WHAT YOU HAVE TO DO :: Exactly reproduce the data from its first line through the line with "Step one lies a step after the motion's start", leaving out every line after it.

INFORMATION SUPPLIED ::

--------

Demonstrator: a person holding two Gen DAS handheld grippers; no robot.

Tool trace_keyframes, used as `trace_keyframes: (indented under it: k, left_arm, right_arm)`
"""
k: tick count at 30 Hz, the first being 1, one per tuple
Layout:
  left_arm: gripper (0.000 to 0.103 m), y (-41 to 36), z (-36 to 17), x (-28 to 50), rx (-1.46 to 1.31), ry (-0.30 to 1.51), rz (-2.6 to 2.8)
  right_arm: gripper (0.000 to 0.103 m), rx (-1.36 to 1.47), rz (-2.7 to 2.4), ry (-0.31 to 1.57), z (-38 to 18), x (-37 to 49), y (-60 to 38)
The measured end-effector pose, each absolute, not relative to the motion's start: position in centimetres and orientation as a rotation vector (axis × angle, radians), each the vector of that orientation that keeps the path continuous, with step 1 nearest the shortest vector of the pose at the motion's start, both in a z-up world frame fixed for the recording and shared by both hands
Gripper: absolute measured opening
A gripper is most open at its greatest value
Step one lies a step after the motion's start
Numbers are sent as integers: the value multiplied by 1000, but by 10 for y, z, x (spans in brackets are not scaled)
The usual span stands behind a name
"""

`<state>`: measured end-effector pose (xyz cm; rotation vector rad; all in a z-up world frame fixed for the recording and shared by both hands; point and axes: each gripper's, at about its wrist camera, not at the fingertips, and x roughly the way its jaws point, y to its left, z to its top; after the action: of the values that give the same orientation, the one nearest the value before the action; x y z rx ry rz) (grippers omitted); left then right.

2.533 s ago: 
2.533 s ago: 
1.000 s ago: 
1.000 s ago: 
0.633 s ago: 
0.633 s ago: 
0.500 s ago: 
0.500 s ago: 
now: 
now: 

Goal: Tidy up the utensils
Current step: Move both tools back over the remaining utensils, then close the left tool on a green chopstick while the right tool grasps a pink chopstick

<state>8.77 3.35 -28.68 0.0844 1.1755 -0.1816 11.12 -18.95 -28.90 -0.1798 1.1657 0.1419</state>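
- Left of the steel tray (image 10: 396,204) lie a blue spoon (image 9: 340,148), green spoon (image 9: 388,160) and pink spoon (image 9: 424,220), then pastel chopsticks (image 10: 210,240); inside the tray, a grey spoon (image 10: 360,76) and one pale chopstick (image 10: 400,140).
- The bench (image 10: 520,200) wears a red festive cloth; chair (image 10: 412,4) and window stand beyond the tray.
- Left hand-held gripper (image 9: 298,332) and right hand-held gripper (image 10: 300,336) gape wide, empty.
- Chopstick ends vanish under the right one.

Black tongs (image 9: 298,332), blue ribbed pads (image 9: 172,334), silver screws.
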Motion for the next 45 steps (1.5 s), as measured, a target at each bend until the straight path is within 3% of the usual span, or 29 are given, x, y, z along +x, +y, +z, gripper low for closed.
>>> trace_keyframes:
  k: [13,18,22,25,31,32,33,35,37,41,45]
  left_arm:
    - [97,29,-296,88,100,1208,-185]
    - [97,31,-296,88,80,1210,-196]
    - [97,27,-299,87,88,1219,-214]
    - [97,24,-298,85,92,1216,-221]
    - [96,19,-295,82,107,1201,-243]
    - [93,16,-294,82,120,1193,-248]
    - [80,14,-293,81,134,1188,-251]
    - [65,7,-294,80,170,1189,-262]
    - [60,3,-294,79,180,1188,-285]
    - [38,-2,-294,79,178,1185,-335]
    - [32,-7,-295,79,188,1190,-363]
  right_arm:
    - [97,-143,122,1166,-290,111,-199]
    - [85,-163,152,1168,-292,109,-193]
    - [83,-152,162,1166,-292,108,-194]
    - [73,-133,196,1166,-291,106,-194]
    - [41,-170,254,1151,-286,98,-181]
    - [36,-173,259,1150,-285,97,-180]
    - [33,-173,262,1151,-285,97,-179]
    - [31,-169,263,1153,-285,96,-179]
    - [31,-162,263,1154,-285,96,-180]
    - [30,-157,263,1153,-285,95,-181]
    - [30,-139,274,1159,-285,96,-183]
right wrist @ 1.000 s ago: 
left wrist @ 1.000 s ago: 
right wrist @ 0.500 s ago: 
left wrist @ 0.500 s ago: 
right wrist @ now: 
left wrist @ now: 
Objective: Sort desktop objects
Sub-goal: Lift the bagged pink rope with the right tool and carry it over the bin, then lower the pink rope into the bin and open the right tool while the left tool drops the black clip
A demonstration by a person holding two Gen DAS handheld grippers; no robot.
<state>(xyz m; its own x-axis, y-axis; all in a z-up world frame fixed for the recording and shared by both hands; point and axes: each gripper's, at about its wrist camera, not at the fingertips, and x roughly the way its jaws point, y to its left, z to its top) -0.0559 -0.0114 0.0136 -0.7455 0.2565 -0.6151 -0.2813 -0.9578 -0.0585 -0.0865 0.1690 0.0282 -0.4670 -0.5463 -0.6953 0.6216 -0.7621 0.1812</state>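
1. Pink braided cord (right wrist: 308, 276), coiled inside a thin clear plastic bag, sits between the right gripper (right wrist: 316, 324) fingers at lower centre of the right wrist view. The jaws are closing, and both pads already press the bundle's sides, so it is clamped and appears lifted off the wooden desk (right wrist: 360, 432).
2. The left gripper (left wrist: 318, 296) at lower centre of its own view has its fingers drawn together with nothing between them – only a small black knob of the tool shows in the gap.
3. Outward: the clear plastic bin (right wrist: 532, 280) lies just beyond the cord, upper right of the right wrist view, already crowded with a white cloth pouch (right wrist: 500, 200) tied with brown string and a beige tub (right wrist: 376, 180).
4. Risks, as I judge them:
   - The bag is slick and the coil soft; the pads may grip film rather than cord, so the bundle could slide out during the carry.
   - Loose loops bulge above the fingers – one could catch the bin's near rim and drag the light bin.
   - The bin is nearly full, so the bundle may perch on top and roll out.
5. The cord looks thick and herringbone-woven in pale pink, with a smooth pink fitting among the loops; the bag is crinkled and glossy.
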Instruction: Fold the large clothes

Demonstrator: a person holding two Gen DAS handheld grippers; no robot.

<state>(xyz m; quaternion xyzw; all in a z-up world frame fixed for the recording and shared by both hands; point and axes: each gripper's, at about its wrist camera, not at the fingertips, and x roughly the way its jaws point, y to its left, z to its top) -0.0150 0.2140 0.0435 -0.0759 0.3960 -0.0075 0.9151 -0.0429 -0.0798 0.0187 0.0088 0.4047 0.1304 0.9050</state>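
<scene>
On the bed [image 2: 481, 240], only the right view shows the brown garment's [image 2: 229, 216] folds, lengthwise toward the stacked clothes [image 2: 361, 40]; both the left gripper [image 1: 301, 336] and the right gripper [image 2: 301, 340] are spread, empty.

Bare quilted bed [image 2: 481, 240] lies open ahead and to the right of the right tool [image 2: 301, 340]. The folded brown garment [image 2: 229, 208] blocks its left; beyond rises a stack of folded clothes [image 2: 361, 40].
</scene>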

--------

SOLUTION FOR THIS EXERCISE ::
Demonstrator: a person holding two Gen DAS handheld grippers; no robot.

Tool trace_keyframes, used as `trace_keyframes: (indented under it: k, left_arm, right_arm)`
"""
k: tick count at 30 Hz, the first being 1, one per tuple
Layout:
  left_arm: gripper (0.000 to 0.103 m), y (-41 to 36), z (-36 to 17), x (-28 to 50), rx (-1.46 to 1.31), ry (-0.30 to 1.51), rz (-2.6 to 2.8)
  right_arm: gripper (0.000 to 0.103 m), rx (-1.36 to 1.47), rz (-2.7 to 2.4), ry (-0.31 to 1.57), z (-38 to 18), x (-37 to 49), y (-60 to 38)
The measured end-effector pose, each absolute, not relative to the motion's start: position in centimetres and orientation as a rotation vector (axis × angle, radians), each the vector of that orientation that keeps the path continuous, with step 1 nearest the shortest vector of the pose at the motion's start, both in a z-up world frame fixed for the recording and shared by both hands
Gripper: absolute measured opening
A gripper is most open at its greatest value
Step one lies a step after the motion's start

Nothing else belongs to this answer.